D-OPSD

On-Policy Self-Distillation for Continuously Tuning Step-Distilled Diffusion Models

1 The Hong Kong University of Science and Technology   2 Z-Image Team, Alibaba Group
3 University of California, San Diego   4 The Chinese University of Hong Kong
* Corresponding authors
Tech Report

Background

High-performance image generation models are shifting from inefficient multi-step samplers to efficient few-step counterparts. These step-distilled diffusion models are attractive in practical production settings because they reduce the number of function evaluations while preserving, and often improving, generation quality.

However, how to continually tune such models remains unclear.
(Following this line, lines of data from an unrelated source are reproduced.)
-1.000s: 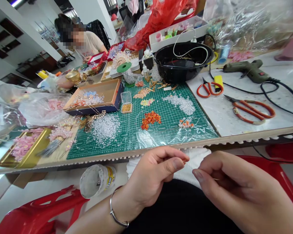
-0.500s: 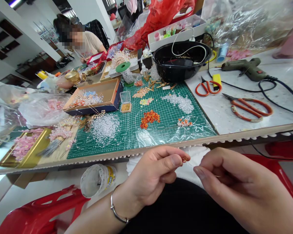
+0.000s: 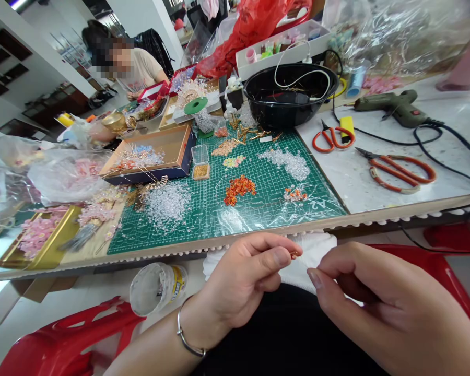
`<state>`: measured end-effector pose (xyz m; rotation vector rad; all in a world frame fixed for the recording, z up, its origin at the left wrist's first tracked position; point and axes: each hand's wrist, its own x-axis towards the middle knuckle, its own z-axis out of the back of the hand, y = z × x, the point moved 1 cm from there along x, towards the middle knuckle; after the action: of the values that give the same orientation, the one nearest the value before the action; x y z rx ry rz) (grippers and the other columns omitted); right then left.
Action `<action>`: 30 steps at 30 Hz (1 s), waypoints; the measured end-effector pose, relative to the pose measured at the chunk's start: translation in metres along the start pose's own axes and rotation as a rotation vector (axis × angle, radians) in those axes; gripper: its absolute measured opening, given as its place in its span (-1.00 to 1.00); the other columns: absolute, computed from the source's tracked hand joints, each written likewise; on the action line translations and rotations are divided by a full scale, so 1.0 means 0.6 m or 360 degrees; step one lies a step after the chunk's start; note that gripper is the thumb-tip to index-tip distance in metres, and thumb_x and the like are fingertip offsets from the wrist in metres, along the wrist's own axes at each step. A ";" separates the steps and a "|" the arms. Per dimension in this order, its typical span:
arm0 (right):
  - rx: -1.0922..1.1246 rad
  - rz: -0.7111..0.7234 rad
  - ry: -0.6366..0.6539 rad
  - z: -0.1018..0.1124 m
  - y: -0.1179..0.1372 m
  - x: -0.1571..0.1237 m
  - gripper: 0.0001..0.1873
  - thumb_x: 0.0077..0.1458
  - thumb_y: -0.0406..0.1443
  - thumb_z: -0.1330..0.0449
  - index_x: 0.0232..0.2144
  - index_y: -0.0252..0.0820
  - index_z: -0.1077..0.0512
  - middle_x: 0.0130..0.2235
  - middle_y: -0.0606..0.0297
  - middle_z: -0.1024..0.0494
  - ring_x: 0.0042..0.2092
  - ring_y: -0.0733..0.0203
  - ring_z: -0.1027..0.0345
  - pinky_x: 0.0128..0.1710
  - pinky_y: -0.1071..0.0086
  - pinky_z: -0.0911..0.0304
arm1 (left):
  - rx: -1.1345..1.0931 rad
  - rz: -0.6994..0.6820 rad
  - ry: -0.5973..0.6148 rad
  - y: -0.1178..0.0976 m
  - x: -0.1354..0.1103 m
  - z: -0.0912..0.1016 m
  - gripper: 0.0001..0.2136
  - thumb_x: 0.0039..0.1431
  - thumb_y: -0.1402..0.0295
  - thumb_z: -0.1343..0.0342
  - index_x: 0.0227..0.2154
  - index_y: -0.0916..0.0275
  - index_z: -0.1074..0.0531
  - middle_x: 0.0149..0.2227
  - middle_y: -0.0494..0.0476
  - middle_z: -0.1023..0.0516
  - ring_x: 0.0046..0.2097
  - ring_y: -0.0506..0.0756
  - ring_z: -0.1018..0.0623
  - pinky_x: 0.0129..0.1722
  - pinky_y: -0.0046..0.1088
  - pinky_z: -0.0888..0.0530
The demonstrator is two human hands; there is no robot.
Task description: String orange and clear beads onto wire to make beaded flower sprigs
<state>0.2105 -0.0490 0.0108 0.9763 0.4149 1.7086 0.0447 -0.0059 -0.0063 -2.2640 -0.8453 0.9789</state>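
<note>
My left hand (image 3: 250, 279) is closed in a pinch above the lap, thumb against forefinger. A small orange bead (image 3: 294, 255) shows at those fingertips. To its right, my right hand (image 3: 379, 297) also pinches with thumb and forefinger. What it holds is very fine and looks like a thin wire, hardly visible between the hands. Beyond them, orange beads (image 3: 239, 189) lie heaped on the green cutting mat (image 3: 203, 224). Nearer the mat's right corner is a small cluster of orange and clear beads (image 3: 295, 194) with fine wires.
Clear beads (image 3: 166, 203) are piled on the mat's left. Pliers (image 3: 399, 169), small scissors (image 3: 332, 137) and a glue gun (image 3: 391, 108) lie at the right. A black basin (image 3: 290, 99) stands behind. Another person (image 3: 141, 68) sits across the table. A white bucket (image 3: 152, 290) is below.
My right hand has shifted slightly down, its thumb tip a little to the left. My left hand keeps its pinch on the bead almost in place. The view has tilted slightly.
</note>
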 end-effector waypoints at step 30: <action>0.0023 0.0074 0.0043 -0.002 -0.004 0.007 -0.75 0.14 -0.42 -0.08 -0.55 -0.10 -0.30 -0.67 0.49 -0.30 -0.68 0.43 -0.10 -0.71 0.54 -0.04 | -0.0040 0.0050 0.0082 0.000 0.007 0.005 -0.82 0.04 0.31 -0.43 -0.39 0.32 -0.63 -0.50 0.00 -0.36 -0.54 -0.18 -0.17 -0.61 -0.62 0.02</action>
<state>0.2105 -0.0440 0.0102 0.9811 0.4260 1.7644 0.0443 -0.0022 -0.0100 -2.3198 -0.8067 0.9246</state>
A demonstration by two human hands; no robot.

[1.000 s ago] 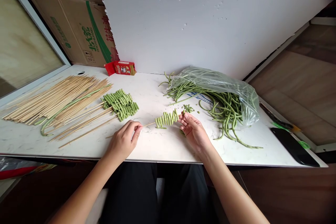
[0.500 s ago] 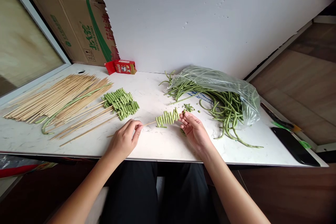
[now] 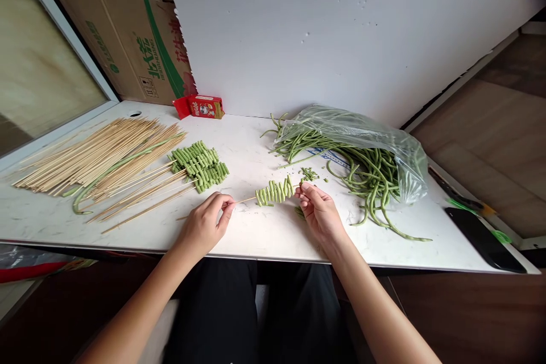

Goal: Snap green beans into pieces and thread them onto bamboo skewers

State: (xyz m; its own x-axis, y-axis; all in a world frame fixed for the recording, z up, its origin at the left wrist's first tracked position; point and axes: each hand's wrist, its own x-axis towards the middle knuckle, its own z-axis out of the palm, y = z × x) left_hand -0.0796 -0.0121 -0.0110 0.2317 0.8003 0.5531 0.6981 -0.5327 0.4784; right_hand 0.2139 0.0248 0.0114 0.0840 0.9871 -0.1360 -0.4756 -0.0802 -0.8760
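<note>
My left hand (image 3: 208,220) is closed in a pinch on a thin bamboo skewer (image 3: 245,200). Several short pieces of green bean (image 3: 275,190) are threaded crosswise along it. At the skewer's far tip, my right hand (image 3: 321,211) has its thumb and fingers closed on a small piece of green bean (image 3: 301,181), mostly hidden by the fingertips. Finished-looking skewers packed with bean pieces (image 3: 199,165) lie beyond my left hand. Small bean trimmings (image 3: 309,174) are scattered just past my right hand, and some green bits show under it.
Loose bamboo skewers (image 3: 94,153) cover the left side of the table (image 3: 256,242), with a long bean across them. Long green beans (image 3: 375,173) spill from a clear plastic bag (image 3: 409,168) at right. A red box (image 3: 207,107) stands behind; a black phone (image 3: 484,239) lies far right.
The whole view has shifted slightly. Both hands keep their grip on the skewer and bean piece; the lowest hanging bean piece on the skewer appears to have swung upward a little.
</note>
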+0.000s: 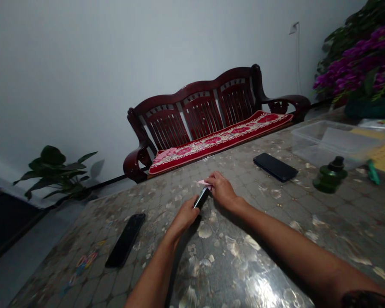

Comparison of training paradigms

Vanilla SFT provides supervision through ground-truth velocity, but it is off-policy and lacks train-inference state consistency. Offline RL-style methods such as Diffusion-DPO or PSO introduce pairwise supervision, yet their optimization states and supervision signals are still not fully induced by the student's current distribution. Online RL-style methods better preserve few-step behavior by training on model roll-outs, but they depend on reward functions or reward models that are often unavailable for secondary developers who only have image-text pairs.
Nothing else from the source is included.